(RECORDED INFORMATION begins)

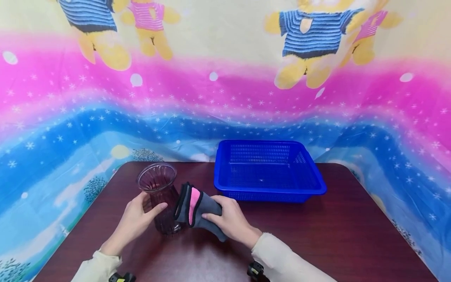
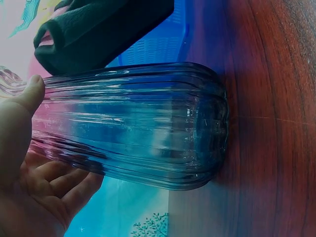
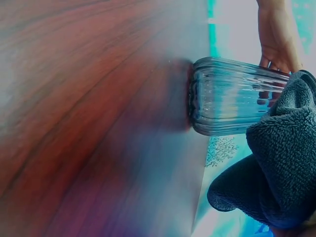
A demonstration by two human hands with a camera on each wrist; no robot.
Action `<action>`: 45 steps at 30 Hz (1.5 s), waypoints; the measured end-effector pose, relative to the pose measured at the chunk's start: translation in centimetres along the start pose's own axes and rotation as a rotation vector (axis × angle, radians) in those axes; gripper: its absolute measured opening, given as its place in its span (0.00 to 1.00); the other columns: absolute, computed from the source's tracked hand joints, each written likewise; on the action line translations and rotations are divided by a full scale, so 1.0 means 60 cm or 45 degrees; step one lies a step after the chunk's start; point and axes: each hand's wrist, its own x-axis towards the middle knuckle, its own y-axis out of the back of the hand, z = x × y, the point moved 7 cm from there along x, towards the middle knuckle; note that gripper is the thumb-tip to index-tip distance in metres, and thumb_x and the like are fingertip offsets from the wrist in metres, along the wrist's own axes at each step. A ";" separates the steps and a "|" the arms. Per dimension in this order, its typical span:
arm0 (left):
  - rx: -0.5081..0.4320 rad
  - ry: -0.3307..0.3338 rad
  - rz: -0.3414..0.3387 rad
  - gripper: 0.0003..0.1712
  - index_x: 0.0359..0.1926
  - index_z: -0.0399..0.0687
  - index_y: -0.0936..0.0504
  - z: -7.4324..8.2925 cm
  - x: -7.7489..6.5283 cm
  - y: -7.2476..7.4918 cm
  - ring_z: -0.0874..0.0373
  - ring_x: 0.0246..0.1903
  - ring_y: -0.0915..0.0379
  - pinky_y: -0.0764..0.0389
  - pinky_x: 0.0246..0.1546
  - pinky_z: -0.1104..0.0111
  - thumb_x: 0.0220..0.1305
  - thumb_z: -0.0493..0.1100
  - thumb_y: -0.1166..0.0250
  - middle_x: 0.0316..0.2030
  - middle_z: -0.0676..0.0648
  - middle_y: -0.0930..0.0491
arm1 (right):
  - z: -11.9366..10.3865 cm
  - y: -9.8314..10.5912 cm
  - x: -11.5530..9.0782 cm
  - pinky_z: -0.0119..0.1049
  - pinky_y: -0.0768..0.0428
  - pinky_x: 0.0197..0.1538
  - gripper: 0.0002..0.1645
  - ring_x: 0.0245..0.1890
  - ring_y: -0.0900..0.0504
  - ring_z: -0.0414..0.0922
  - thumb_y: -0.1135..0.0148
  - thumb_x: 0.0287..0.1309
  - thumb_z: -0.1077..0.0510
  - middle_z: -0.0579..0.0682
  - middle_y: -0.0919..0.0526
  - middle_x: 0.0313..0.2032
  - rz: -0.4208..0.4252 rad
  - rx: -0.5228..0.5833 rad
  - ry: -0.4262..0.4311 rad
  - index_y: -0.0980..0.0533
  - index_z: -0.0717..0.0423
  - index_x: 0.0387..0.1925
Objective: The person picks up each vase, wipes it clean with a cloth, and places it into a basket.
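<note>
Vase (image 1: 168,216) held by left hand (image 1: 135,215) | right hand (image 1: 232,219) grips cloth (image 1: 208,208) | basket (image 1: 267,190) near far edge of table (image 1: 352,223), room rightward

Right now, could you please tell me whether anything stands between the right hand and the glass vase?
Only the grey cloth does: the right hand holds it, with its trimmed end toward the glass vase. Whether they touch is unclear. The left hand grips the vase's opposite side; the blue basket stands farther back.

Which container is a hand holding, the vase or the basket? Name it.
The see-through ribbed vase: the left hand grips it. The blue basket stands farther back and is not held.
</note>
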 end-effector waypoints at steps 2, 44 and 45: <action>0.003 0.000 0.002 0.37 0.67 0.38 0.29 0.000 -0.001 0.000 0.37 0.59 0.20 0.17 0.56 0.50 0.66 0.54 0.31 0.58 0.30 0.20 | -0.003 -0.003 0.004 0.29 0.22 0.39 0.21 0.33 0.22 0.37 0.25 0.57 0.49 0.44 0.12 0.39 -0.003 0.007 -0.009 0.17 0.52 0.50; 0.023 -0.031 0.017 0.33 0.64 0.38 0.27 0.004 -0.001 0.001 0.41 0.54 0.17 0.15 0.53 0.53 0.66 0.53 0.31 0.54 0.32 0.16 | 0.007 -0.080 0.026 0.26 0.25 0.34 0.15 0.28 0.24 0.32 0.23 0.53 0.52 0.39 0.15 0.29 -0.175 -0.137 -0.065 0.16 0.49 0.42; 0.026 -0.031 0.018 0.33 0.64 0.38 0.27 0.004 -0.002 0.001 0.41 0.54 0.17 0.15 0.53 0.53 0.66 0.53 0.31 0.54 0.32 0.16 | 0.008 -0.081 0.025 0.26 0.25 0.34 0.15 0.28 0.24 0.32 0.23 0.53 0.52 0.39 0.16 0.29 -0.182 -0.144 -0.064 0.16 0.49 0.42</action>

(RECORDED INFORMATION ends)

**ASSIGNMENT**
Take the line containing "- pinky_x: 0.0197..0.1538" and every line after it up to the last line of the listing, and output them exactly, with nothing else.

**EXERCISE SOLUTION**
  - pinky_x: 0.0197..0.1538
  - gripper: 0.0002..0.1645
  - ring_x: 0.0245..0.1890
  - ring_y: -0.0900..0.0504
  - ring_z: -0.0414..0.0922
  - thumb_y: -0.1135..0.0148
  - thumb_x: 0.0287..0.1309
  - thumb_z: -0.1077..0.0510
  - middle_z: -0.0579..0.0682
  - middle_y: -0.0919..0.0526
  - middle_x: 0.0313..0.2032
  - rz: -0.4208..0.4252 rad
  - rx: -0.5228..0.5833 rad
  - ry: -0.4262..0.4311 rad
  - index_y: -0.0980..0.0533
  - index_z: -0.0717..0.0423
  - index_x: 0.0387..0.1925
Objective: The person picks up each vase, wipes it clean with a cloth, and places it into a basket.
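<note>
Vase (image 1: 168,216) held by left hand (image 1: 135,215) | right hand (image 1: 232,219) grips cloth (image 1: 208,208) | basket (image 1: 267,190) near far edge of table (image 1: 352,223), room rightward

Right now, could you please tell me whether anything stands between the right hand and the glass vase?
Only the grey cloth does: the right hand holds it, with its trimmed end toward the glass vase. Whether they touch is unclear. The left hand grips the vase's opposite side; the blue basket stands farther back.

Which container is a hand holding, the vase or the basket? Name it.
The see-through ribbed vase: the left hand grips it. The blue basket stands farther back and is not held.
</note>
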 end-effector waypoints at steps 2, 44 and 45: <action>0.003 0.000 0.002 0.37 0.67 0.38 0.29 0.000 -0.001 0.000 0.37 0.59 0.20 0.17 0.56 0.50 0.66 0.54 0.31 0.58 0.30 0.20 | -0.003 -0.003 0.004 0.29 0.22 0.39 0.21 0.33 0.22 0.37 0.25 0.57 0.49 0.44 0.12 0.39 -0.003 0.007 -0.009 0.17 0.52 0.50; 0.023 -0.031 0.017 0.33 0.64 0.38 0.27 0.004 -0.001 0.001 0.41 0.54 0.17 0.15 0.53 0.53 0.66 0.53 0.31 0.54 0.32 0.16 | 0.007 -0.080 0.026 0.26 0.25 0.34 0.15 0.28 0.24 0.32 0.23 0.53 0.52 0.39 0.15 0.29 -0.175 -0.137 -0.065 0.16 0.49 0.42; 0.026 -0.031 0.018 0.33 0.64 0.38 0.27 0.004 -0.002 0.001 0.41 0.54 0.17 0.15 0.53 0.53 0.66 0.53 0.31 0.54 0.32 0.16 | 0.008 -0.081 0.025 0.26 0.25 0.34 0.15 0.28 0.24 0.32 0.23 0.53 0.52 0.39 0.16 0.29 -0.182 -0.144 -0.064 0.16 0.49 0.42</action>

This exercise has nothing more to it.